Overnight oats are one of the easiest breakfast meal prep options and can make those busy mornings a lot less stressful. When creating recipes, I aim to find a balance between taste and nutrition. This recipe feels decadent yet it’s high in protein, fiber, and probiotics to increase the diversity of that good bacteria in your gut! Yes, it’s a little higher in sugar but the numerous nutritional benefits more than make up for it.
Reasons to Try This Recipe
- An already prepped breakfast in the fridge. Just 5 minutes of prep and you will have a healthy, delicious breakfast that’s portable and easy to grab-and-go.
- High protein and fiber. Each serving has about 21 grams of protein and 8 grams of fiber! Both nutrients increase feelings of fullness and satisfaction so you’re less likely to overindulge at your next meal or turn to convenience snacks.
- May improve the composition of your gut microbiome. I love using Greek yogurt in overnight oats because it contains live, active cultures to promote a more diverse gut microbiome. Many brands, like Chobani, list the probiotic strains on the label. It’s one of the very few probiotic foods available. The fiber from the chia seeds are considered prebiotics- which help to feed that good bacteria in our gut.
Ingredients
Cozy Brown Sugar and Maple Overnight Oats
This recipe makes 2 servings. These cozy overnight oats will warm you up on a cool fall day or during the cold winters! Plus, they’re packed with protein, fiber, probiotics and prebiotics. Recent research has shown that our gut is linked to our mental health and immune system – which often need a boost in the cooler months.
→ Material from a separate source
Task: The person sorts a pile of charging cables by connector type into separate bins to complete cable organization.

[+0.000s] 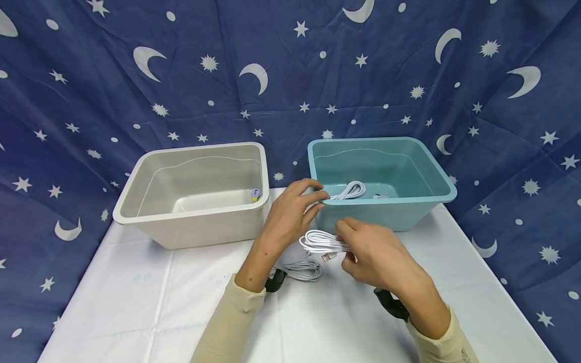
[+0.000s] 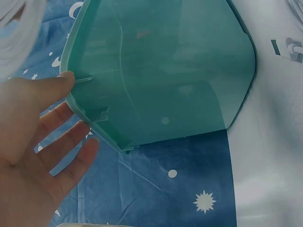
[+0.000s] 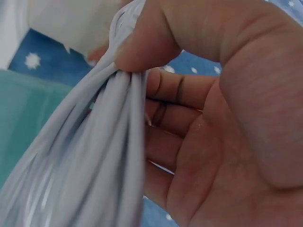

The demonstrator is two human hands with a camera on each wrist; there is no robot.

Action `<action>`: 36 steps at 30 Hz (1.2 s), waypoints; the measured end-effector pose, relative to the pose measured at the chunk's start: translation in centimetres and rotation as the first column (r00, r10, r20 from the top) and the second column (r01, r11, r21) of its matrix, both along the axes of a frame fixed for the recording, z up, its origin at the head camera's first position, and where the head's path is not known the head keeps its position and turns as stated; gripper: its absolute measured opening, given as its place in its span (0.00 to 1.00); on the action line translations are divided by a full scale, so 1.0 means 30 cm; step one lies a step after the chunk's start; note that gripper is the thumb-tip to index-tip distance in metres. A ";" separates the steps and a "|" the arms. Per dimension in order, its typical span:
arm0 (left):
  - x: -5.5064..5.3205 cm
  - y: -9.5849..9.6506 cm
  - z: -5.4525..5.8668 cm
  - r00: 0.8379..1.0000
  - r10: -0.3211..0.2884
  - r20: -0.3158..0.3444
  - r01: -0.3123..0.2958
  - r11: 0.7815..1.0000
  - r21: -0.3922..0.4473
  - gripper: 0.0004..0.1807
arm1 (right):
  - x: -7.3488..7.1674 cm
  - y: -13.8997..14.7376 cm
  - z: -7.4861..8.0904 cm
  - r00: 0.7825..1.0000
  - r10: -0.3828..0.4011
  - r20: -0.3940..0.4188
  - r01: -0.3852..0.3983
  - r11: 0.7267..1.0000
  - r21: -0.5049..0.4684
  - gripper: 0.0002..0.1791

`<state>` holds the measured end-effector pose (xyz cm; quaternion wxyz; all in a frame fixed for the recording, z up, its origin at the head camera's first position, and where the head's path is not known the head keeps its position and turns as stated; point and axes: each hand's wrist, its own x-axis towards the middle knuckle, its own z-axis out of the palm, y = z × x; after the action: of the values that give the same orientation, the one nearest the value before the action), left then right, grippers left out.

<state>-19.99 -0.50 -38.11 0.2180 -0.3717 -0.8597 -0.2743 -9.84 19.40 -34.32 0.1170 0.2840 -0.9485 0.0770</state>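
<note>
In the head view my right hand (image 1: 383, 252) holds a coiled white cable (image 1: 320, 242) in front of the teal bin (image 1: 363, 217). The right wrist view shows the thumb pressed on the bundled strands of this cable (image 3: 94, 137), with the other fingers behind. A USB plug (image 1: 329, 256) hangs beneath the coil. My left hand (image 1: 288, 212) is at the bin's near left corner, its thumb and fingers pinching the rim (image 2: 66, 90). Another white coiled cable (image 1: 301, 271) lies on the table below, partly hidden by the left wrist.
A beige bin (image 1: 195, 229) stands left of the teal one, with a small purple cable bundle (image 1: 255, 194) inside. The teal bin contains a white coiled cable (image 1: 351, 190) and a partly hidden white item (image 1: 380, 196). A blue star-and-moon cloth (image 1: 281, 60) hangs behind the white table (image 1: 122, 292).
</note>
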 end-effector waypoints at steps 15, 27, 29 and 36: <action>-0.003 0.002 0.001 1.000 0.014 0.020 -0.014 1.000 0.011 0.11 | 0.027 0.100 0.086 0.958 -0.022 -0.285 -0.013 0.992 -0.122 0.13; -0.004 0.005 0.001 0.999 0.038 0.036 -0.038 0.999 -0.007 0.15 | -0.025 0.121 0.099 0.902 -0.019 -0.430 -0.085 0.971 -0.221 0.15; -0.004 0.005 0.001 0.999 0.033 0.037 -0.033 0.999 0.000 0.15 | -0.041 0.124 0.093 0.891 -0.030 -0.454 -0.092 0.965 -0.245 0.16; -0.008 0.007 0.000 0.999 0.026 0.025 -0.026 1.000 0.008 0.15 | -0.108 0.148 0.057 0.855 -0.054 -0.517 -0.104 0.956 -0.273 0.16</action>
<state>-20.23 -0.29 -38.09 0.2123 -0.3562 -0.8660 -0.2795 -13.09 23.83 -32.60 0.4077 0.2862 -0.8561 0.1379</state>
Preparing the Overnight Oats Base
- 1. Add all the base ingredients into a large bowl: rolled oats, vanilla extract, milk/water, maple syrup, Greek yogurt and chia seeds.
2. Whisk together until smooth. The mixture will thicken up as it sits in the fridge. You can adjust the taste based on your preferences – use less maple syrup and more brown sugar if you prefer.
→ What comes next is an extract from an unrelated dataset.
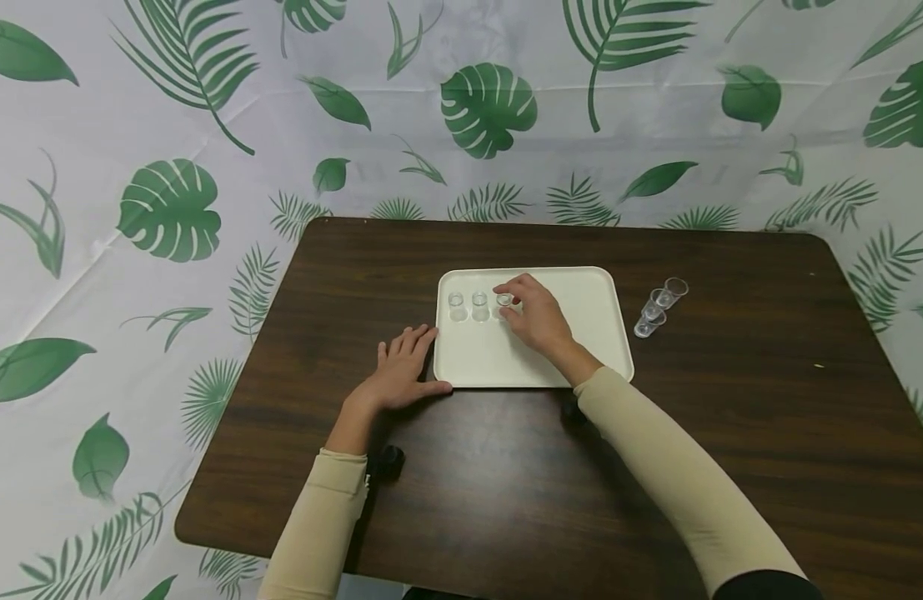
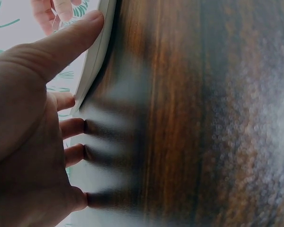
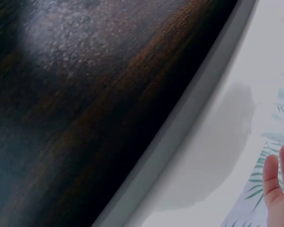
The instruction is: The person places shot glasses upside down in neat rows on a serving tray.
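Observation:
Two small clear plastic cups, the left one (image 1: 457, 307) and the middle one (image 1: 479, 306), stand side by side on a cream tray (image 1: 536, 367). To their right, a third clear cup (image 1: 504, 298) is between the thumb and forefinger of my right hand (image 1: 538, 317), which pinches it from the right; the hand partly hides it. My left hand (image 1: 403, 371) rests at the tray's front left corner, its fingers spread on the table and its thumb along the front rim. In the left wrist view, the thumb (image 2: 71, 40) lies against the tray's edge.
More clear cups (image 1: 659, 300) sit in a close slanting line to the right of the tray; whether they are nested is hard to tell. The dark wooden table (image 1: 754, 417) bears a tiny pale speck (image 1: 819, 365). A leaf-patterned cloth (image 1: 401, 117) hangs behind.

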Motion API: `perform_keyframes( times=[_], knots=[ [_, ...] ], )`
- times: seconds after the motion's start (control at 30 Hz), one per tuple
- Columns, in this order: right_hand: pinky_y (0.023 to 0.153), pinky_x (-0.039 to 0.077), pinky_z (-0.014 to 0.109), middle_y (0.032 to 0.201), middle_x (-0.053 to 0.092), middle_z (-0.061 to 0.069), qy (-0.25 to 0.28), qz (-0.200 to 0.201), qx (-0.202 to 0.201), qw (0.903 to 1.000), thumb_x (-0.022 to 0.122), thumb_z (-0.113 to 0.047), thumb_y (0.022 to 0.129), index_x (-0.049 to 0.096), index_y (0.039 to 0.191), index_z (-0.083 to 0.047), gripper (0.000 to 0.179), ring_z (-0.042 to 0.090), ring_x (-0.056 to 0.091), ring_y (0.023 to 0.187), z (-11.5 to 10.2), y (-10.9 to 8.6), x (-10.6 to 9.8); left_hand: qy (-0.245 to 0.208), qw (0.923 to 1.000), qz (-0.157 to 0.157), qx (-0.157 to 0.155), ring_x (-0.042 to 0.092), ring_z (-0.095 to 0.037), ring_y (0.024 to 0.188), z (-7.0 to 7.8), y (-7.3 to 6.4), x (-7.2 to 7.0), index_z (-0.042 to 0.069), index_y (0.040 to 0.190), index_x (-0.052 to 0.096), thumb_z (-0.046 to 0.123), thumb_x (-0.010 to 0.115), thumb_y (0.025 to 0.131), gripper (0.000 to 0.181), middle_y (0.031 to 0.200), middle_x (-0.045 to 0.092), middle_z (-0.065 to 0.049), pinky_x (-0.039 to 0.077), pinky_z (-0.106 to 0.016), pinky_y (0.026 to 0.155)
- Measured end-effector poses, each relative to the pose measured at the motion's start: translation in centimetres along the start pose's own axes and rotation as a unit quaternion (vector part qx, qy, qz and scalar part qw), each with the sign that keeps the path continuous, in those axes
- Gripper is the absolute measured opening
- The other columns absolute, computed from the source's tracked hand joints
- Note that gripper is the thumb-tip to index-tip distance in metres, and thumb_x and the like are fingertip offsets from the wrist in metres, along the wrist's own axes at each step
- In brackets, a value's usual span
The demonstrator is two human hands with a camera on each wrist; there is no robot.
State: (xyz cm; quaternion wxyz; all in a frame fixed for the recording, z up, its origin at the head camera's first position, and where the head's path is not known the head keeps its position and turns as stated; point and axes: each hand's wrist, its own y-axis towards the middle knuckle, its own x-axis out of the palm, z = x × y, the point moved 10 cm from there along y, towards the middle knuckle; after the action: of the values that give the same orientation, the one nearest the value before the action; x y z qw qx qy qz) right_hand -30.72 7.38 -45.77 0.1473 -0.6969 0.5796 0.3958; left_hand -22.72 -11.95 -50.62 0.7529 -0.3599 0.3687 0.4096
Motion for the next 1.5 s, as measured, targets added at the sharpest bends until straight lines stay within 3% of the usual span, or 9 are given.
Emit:
perform_keyframes(
  times=[0.43,0.73,0.93,1.3,1.5],
  knots=[
    [0.075,0.045,0.037,0.114,0.06,0.004,-0.005,-0.001,0.006,1.0,0.067,-0.004,0.089,0.069,0.122,-0.011,0.034,0.021,0.057,0.091,-0.1,-0.2,0.1,-0.012,0.9999,0.01,0.004,0.004,-0.037,0.147,-0.8,0.4,0.6,0.015,0.158,0.015,0.058,0.067,0.086,0.099,0.161,0.013,-0.013,0.001,-0.069,0.107],
    [0.078,0.048,0.039,0.121,0.057,0.008,0.006,-0.001,0.033,0.9994,0.069,-0.005,0.088,0.06,0.135,-0.011,0.049,0.023,0.059,0.097,1.2,-0.8,-0.2,-0.008,1.0,0.004,0.001,0.005,-0.038,0.147,-0.2,0.1,0.1,0.013,0.158,0.016,0.056,0.068,0.087,0.098,0.161,0.013,-0.014,0.003,-0.069,0.108],
    [0.076,0.05,0.038,0.118,0.057,0.008,0.04,0.03,0.044,0.9978,0.071,-0.004,0.087,0.059,0.136,-0.011,0.051,0.022,0.058,0.094,2.1,-1.8,-1.5,-0.005,1.0,0.004,0.001,0.005,-0.038,0.147,-0.2,0.1,0.1,0.013,0.158,0.016,0.055,0.068,0.087,0.098,0.161,0.014,-0.014,0.004,-0.069,0.108],
    [0.071,0.051,0.044,0.109,0.061,0.017,0.099,0.115,0.024,0.9881,0.072,0.002,0.084,0.065,0.125,-0.003,0.042,0.029,0.062,0.088,2.7,-3.8,-5.8,-0.009,0.9999,0.005,0.003,0.005,-0.038,0.147,0.0,0.0,-0.1,0.013,0.158,0.016,0.053,0.069,0.087,0.098,0.161,0.013,-0.014,0.003,-0.069,0.108],
    [0.069,0.049,0.034,0.108,0.065,0.009,0.119,0.162,0.053,0.9781,0.072,0.0,0.084,0.069,0.119,-0.006,0.035,0.027,0.063,0.086,3.9,-5.0,-8.7,-0.009,0.9999,0.005,0.002,0.005,-0.038,0.147,-0.1,0.0,0.0,0.013,0.158,0.015,0.053,0.069,0.087,0.097,0.161,0.013,-0.014,0.003,-0.069,0.108]
  ],
)
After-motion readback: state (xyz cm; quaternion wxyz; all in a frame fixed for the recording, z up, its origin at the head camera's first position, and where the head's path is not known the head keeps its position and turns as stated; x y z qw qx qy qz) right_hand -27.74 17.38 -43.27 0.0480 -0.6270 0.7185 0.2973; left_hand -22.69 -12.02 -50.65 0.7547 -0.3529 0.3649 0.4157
3. Place the lid on the bowl. Refrigerate for at least 6 hours or overnight.
Separate and Add Toppings
4. Separate into two separate jars or airtight storage containers. If the consistency seems too thick, add additional water or milk and stir.
5. Divide the brown sugar, maple syrup, and chopped pecans between the two jars. Top with banana slices (about 1/2 a banana) when ready to eat, optional. You could also drizzle each jar with maple syrup and add the overnight oats mixture instead of on top!
Storage Guidelines
Store in the fridge for up to 5 days! Easily double this recipe and have breakfast prepped for the majority of the week! Or, meal prep the base and add your favorite toppings each morning for more variety.
More Recipe Ideas:
— Berry Cheesecake Overnight Oats
— Lemon Berry Overnight Oats with Kefir
— Easy Work Lunches in 15 Minutes or Less
Different Variations
Frequently Asked Questions
How can I make these dairy-free?
You can sub the Greek yogurt with a higher protein plant-based yogurt like Kite Hill. Or, combine 2 cups of milk with the 1 cup of rolled oats and make sure you add at least two tablespoons of chia seeds to thicken the oats mixture. Add one scoop of vanilla protein powder to increase the protein content!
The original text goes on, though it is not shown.